Nachrichtensammlung

Deserteurdenkmal eingeweiht

Deserteurdenkmal eingeweiht

Deserteurenkmal eingeweiht Volker Lang / Anselm Gaupp Deserteurdenkmal eingeweiht

Hamburg bekommt ein neues, wichtiges Denkmal. Mit dem Gedenkort am Stephansplatz für Deserteure und andere Opfer der NS-Militärjustiz sollen diese lange Zeit nicht anerkannten Opfer des Nationalsozialismus angemessen gewürdigt werden. Nach viereinhalbmonatiger Bauzeit wurde der Gedenkort nach dem Entwurf des Hamburger Künstlers Volker Lang heute von Hamburgs Erstem Bürgermeister Olaf Scholz, gemeinsam mit dem Künstler und Ludwig Baumann, Vorsitzender der Bundesvereinigung Opfer der NS-Militärjustiz und selbst Deserteur, eröffnet. Mit dem Deserteurdenkmal soll an diesem prominenten Ort ein wichtiges politisches Zeichen für Zivilcourage und Gerechtigkeit gesetzt werden. 

Volker Lang, Bildhauer: „Die zitierten Beispiele der Willkür des Vernichtungskrieges waren Motive der Desertion. Ihre Darstellung in Skulptur/Gitter und gesprochenem Wort schafft eine Differenz zu den beiden Denkmälern. Den Raum betretend wird der Betrachter selbst Teil der Arbeit. Die Wahrnehmung verändert sich.
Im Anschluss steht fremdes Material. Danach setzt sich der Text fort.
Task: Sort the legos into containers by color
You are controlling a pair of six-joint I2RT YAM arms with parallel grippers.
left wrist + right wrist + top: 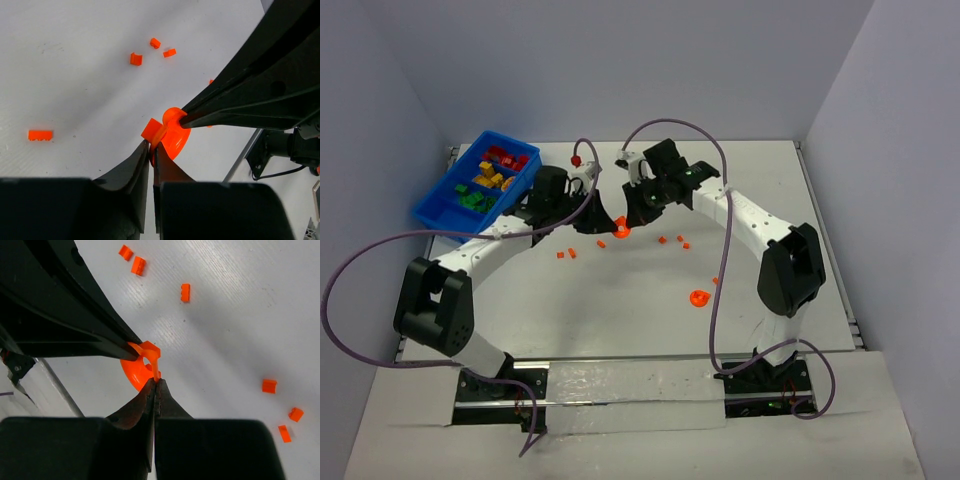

Der neudefinierte Ort kann ein Forum für Lesungen und Versammlungen gegen Krieg und Gewaltherrschaft werden.“

Volker Lang entwarf einen transparenten Baukörper in der Form eines gleichseitigen Dreiecks zwischen dem 76er-Denkmal von Richard Kuöhl und dem Gegendenkmal von Alfred Hrdlicka. Zwei der drei Wände werden aus bronzenen Schriftgittern gebildet. Eine geschlossene Wand schließt den Raum zum Dammtordamm ab. Die Texte der Schriftgitter sind dem Werk „Deutschland 1944“ des Autors Helmut Heißenbüttel entnommen, das auch als Audioinstallation am Ort zu hören ist. Die historischen Informationen zum Gedenkort für Deserteure und andere Opfer der NS-Militärjustiz werden als Text auf der Betonwand angebracht. Der Gedenkort wird durch acht großformatige Informationsstelen ergänzt, die in den nächsten Tagen und Wochen an den historischen Stätten der Wehrmachtjustiz, den ehemaligen Gerichtsgebäuden, den Haft- und Vollstreckungsorten und auf dem Ohlsdorfer Gräberfeld errichtet werden. Das Preisgericht hob hervor, dass der Entwurf durch ein zurückhaltendes und zugleich präsentes, klares Auftreten zwischen den beiden vorhandenen Denkmälern überzeugt.

In einer kostenlosen Broschüre informieren die Landeszentrale für politische Bildung und die Kulturbehörde über den Gedenkort, seine Entstehung und seine Geschichte. Die Publikation ist erhältlich im Info-Laden der Landeszentrale für politische Bildung (Dammtorwall 1, montags bis donnerstags von 12.30 bis 17 Uhr und freitags von 12.30 bis 16.30 Uhr). Zudem ist die Broschüre unter www.hamburg.de/gedenkort-fuer-deserteure als Download verfügbar.